[RECORDS PROVIDED]

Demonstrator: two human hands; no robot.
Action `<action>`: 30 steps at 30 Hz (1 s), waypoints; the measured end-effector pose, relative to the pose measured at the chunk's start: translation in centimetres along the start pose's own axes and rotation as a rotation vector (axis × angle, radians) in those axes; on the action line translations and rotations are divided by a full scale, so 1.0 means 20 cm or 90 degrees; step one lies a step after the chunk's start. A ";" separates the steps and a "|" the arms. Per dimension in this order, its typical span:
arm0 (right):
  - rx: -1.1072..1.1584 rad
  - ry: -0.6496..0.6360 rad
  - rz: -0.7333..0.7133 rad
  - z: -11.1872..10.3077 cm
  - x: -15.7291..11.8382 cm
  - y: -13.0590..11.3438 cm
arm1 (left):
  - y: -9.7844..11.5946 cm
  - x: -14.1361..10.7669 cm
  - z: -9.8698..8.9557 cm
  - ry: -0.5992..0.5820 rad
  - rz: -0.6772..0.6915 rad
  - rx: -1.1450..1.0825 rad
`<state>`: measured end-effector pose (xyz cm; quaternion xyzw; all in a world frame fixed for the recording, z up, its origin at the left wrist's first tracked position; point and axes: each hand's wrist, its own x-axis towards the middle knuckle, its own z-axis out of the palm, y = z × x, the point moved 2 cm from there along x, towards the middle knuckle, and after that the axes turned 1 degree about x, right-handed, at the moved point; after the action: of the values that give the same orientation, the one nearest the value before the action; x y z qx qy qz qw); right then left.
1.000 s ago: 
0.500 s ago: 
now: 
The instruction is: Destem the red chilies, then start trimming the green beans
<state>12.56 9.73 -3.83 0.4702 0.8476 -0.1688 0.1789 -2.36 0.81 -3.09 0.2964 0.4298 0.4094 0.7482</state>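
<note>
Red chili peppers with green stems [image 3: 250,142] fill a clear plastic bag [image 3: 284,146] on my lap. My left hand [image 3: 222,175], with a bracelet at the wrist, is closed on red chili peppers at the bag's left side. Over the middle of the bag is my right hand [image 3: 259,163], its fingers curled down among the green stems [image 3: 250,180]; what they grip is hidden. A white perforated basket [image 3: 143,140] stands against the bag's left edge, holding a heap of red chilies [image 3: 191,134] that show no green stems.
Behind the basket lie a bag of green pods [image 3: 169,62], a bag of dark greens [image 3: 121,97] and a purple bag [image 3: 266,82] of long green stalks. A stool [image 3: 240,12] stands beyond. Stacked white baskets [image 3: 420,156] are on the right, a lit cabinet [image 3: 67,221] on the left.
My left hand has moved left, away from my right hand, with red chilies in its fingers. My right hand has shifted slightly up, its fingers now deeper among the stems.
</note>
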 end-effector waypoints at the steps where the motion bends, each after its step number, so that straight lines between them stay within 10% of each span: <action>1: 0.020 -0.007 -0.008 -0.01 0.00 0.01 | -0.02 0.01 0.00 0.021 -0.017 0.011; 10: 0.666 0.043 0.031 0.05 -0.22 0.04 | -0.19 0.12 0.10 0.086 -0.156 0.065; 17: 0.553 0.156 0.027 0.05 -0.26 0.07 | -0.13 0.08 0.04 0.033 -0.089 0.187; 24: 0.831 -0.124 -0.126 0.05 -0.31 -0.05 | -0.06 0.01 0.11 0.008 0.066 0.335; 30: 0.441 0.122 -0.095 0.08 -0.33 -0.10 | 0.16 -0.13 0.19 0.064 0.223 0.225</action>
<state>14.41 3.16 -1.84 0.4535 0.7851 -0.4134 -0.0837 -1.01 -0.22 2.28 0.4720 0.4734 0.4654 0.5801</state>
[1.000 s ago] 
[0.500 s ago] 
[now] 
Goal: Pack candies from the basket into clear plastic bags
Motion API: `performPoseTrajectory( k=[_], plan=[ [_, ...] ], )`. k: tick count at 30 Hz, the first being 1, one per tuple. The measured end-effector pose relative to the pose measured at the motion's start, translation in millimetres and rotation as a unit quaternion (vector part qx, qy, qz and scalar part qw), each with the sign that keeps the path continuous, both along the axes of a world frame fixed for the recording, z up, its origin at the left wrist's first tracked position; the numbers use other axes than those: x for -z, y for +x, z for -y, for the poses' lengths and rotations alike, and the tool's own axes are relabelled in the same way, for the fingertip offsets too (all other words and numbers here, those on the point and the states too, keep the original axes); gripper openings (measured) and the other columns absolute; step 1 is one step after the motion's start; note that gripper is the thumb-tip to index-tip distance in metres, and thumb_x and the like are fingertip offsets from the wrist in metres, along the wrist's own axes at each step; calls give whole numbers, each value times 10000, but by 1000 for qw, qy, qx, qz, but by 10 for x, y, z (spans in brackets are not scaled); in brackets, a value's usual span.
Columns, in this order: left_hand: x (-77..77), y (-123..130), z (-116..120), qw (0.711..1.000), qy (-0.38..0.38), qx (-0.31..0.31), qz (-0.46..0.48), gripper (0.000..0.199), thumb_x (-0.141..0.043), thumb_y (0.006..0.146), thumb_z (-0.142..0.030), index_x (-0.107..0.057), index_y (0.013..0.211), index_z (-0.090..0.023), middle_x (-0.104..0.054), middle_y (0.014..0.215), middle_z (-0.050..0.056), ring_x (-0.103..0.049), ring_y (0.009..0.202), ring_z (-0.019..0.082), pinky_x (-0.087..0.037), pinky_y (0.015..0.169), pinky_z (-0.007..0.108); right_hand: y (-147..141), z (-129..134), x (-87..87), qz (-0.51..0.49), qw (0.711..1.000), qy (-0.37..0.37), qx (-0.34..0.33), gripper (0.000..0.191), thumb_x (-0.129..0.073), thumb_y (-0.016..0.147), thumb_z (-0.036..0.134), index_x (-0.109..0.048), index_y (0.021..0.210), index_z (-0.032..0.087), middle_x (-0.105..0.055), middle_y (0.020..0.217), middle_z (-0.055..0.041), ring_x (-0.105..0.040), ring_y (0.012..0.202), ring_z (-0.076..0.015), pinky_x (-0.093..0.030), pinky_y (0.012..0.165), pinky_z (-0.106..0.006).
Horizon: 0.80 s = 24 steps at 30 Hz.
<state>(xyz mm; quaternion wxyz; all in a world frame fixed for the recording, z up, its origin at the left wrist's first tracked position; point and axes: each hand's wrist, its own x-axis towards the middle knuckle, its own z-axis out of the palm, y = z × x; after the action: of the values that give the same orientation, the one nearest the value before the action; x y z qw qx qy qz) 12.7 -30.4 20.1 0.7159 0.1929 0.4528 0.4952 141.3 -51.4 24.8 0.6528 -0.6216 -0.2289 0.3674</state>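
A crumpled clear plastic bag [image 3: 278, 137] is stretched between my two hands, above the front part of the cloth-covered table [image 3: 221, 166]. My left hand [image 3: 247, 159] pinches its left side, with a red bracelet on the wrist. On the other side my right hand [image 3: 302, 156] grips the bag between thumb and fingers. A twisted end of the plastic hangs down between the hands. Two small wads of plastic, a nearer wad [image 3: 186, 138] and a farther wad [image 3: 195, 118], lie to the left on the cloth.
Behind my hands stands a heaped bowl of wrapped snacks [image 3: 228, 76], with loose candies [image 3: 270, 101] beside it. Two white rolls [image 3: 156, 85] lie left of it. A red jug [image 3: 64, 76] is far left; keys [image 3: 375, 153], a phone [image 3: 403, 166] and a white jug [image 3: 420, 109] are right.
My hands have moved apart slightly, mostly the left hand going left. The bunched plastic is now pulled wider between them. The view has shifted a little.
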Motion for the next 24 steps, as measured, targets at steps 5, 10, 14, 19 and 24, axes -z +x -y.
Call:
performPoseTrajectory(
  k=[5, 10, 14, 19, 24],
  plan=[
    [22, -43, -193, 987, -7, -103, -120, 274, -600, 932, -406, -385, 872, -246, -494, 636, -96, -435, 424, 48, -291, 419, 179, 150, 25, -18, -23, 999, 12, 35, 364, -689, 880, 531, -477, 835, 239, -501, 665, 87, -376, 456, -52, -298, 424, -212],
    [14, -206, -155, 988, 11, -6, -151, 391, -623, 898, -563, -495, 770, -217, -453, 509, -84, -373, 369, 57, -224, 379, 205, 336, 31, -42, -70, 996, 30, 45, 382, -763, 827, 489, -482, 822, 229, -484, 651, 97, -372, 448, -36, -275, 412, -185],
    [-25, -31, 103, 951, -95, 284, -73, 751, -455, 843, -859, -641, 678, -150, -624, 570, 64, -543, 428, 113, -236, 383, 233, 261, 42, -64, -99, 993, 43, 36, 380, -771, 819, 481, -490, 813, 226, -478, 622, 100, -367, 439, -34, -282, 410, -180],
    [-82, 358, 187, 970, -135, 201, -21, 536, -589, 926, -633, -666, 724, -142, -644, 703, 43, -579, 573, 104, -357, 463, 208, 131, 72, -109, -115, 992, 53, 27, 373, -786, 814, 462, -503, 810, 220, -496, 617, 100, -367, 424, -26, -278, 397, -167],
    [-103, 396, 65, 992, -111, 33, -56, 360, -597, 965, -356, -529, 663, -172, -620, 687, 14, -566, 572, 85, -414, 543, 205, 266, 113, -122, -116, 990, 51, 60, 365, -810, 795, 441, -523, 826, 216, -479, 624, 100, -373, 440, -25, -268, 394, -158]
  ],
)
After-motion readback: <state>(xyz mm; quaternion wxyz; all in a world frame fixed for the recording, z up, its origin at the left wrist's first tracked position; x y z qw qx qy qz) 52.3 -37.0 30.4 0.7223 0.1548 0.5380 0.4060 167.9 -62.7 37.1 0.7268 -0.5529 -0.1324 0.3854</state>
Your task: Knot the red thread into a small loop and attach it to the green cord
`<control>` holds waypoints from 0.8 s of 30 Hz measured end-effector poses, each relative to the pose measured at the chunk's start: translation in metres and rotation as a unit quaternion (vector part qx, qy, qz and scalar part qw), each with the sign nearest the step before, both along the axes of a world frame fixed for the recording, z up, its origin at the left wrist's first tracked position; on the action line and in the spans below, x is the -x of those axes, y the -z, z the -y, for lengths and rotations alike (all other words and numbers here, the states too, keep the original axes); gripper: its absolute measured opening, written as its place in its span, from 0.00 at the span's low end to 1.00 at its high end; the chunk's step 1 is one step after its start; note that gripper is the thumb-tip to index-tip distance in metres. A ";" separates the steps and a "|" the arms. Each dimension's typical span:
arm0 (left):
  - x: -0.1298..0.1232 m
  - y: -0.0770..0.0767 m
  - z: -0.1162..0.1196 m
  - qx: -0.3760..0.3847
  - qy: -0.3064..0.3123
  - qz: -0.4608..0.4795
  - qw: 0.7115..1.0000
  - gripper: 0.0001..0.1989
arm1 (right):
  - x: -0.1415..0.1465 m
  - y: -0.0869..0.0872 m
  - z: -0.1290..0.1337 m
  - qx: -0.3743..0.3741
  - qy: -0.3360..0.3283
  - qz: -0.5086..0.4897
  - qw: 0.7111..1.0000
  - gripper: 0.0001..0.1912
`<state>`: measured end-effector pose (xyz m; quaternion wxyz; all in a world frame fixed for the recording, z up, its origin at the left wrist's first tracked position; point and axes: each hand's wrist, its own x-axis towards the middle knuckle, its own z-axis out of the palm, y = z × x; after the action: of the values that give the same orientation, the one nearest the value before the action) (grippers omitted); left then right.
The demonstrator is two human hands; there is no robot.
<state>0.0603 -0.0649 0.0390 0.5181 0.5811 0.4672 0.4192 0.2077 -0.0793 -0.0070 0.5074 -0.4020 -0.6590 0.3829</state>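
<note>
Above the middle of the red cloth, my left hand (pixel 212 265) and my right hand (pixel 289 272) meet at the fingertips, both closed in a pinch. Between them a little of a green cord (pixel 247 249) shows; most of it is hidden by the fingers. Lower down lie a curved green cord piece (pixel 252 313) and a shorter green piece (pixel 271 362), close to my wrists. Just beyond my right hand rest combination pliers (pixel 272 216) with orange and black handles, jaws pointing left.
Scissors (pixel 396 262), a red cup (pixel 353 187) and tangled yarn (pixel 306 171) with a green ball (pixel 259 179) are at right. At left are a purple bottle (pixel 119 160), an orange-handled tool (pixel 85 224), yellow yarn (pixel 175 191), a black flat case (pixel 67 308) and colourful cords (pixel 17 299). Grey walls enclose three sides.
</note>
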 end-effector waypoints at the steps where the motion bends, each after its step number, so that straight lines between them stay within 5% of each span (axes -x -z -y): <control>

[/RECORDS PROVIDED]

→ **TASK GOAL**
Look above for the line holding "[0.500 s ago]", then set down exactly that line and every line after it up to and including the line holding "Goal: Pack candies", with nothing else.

→ **ANSWER SPACE**
[0.500 s ago] 
[now] 
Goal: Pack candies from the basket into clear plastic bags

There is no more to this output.